Medicine is such a standardised degree, regulated by the GMC, who try to make sure that all graduates from every institution are of a very similar standard. It genuinely isn’t going to make a difference if you study Medicine at Oxbridge or not, and there’s more to being a doctor than the academics (which we will touch upon elsewhere)

So why should I go? 🤨

Don’t for a second think that at Medology, we’re anti-Oxbridge, because we’re not! It’s just that our pet peeve is when applicants apply to institutions like these without intention, which is a trap that a few of our team fell into during the time they applied too. We just believe everyone should make an informed decision as to whether they want to apply or not.

From our experiences helping people get in, and fellow medical students, we think the main reason you should consider Oxbridge is…

  • If you really love science, and we mean LOVE it a lot to the extent that you’re fascinated by how things happen on e.g. a molecular level, and regularly try to go beyond your A Level Biology syllabus in school because you’re just that interested in it, then consider Oxbridge. At Oxbridge, students definitely learn a lot more of the basic science underpinning Medicine, which may or may not be the most relevant to clinical practice, but would set you up well for a career in research or academia, if that’s what appeals to you. But having said that, it doesn’t mean you have to go down those lines. Plenty of Oxbridge graduates become GPs for example!

If you like science, but not to the level where e.g. learning about it is like a hobby, and what really draws you to Medicine is the whole patient/interpersonal side of it, then think twice. And if academics aren’t your strength, but you’re still okay at them, then think thrice!

Bear in mind that the workload of Oxbridge medical students is generally much, much higher than a student elsewhere, so satisfying your scientific curiosity will come at a cost. You will need a solid work ethic, and a drive to rise to the challenge to be able to cope.

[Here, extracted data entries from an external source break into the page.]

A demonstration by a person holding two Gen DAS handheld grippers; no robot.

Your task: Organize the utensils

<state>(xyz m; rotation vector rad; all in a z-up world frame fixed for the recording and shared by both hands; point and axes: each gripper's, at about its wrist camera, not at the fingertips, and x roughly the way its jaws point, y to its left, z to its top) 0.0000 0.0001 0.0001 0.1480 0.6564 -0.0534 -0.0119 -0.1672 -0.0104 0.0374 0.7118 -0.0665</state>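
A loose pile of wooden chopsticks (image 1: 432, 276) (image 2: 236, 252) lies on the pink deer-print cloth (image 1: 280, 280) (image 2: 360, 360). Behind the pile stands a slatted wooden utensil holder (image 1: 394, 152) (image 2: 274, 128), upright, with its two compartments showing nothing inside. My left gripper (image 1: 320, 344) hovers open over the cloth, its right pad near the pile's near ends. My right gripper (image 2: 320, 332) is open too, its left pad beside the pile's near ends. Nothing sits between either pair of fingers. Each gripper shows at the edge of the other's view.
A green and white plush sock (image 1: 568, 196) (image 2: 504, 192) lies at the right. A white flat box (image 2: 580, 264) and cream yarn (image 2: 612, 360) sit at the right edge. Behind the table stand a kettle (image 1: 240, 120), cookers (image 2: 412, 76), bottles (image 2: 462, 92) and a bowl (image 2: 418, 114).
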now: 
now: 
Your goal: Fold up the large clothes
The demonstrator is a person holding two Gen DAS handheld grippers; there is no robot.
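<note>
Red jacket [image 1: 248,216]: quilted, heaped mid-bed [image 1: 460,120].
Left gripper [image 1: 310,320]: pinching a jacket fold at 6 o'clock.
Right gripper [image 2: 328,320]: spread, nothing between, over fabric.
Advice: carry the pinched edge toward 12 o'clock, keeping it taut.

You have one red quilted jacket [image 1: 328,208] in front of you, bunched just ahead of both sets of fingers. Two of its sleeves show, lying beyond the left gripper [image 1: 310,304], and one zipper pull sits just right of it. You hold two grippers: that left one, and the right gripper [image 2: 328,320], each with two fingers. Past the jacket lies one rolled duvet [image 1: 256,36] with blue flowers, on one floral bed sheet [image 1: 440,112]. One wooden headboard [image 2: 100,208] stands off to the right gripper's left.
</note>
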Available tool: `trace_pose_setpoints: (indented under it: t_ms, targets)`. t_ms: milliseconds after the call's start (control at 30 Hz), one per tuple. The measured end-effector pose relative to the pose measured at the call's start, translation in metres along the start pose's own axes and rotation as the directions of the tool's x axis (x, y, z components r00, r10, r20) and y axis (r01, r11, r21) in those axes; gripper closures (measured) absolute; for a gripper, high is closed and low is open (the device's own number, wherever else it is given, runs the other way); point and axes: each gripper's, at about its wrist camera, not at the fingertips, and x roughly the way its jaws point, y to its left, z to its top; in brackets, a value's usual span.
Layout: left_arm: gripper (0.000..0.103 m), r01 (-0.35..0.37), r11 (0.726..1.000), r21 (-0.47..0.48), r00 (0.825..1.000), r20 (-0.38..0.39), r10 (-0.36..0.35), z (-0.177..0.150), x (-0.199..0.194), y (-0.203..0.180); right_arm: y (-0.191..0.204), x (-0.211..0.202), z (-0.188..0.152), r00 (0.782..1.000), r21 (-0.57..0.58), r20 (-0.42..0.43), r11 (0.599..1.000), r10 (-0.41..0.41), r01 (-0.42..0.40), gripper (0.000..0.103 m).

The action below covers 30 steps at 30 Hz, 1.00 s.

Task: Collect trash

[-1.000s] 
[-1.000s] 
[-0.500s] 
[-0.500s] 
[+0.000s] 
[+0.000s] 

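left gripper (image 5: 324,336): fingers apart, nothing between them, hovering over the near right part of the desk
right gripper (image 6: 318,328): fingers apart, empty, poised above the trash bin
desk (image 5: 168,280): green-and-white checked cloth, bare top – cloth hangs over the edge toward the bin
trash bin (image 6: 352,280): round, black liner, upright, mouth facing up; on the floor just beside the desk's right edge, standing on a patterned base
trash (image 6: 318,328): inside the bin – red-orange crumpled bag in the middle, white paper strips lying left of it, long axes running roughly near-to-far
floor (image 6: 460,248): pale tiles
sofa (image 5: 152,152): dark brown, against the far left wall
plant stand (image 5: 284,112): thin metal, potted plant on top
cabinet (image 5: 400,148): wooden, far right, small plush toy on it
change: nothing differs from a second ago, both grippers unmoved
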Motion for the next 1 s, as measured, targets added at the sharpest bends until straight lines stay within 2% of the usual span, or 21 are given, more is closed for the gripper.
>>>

Think to yourself as well, and be totally totally honest – if Oxbridge wasn’t ‘Oxbridge’, and didn’t have any of the reputation and world standing that it currently has, would you still apply?

How do I get in? 🤩

We won’t beat around the bush – it’s difficult. We know many, many, incredibly smart applicants who’ve tried their luck and been rejected, and our team is full of plenty of rejects too. But amongst those who we’ve helped get in, here were the ingredients to their success…

  • Excellent GCSEs – we’re talking 10A* (9-8) and above
  • An excellent BMAT score
  • Brilliant science students – the types of people who really engage in class, think outside the box, and just have a natural thirst for knowledge and understanding.
  • An incredible, disciplined work ethic and stamina for academia

If you don’t have any of these qualities, it doesn’t mean you won’t get in! It will just make the process harder. But ultimately, if you genuinely believe that it’s best for you, and have that drive to make it at all costs, you WILL get in if it’s meant for you. But we do have one piece of advice…

Closing words… 🙏

At the end of the day, your goal should be to study Medicine, not Medicine AT a specific institution. We’re being totally real here – doing so is likely to set you up for disappointment, because most people don’t end up at their first choice university! And that’s fine – NO ONE WE HAVE EVER KNOWN has regretted where they have ended up. It is cliche, but verily, everything happens for a reason, and if you don’t believe us, we’ll ask you again in 3-4 years :)

Ultimately you may still be wondering whether you should apply… well, we can’t answer tha for you. You’re gonna need to think long and hard, educate yourself before making that commitment. But if you do apply, then give it your all!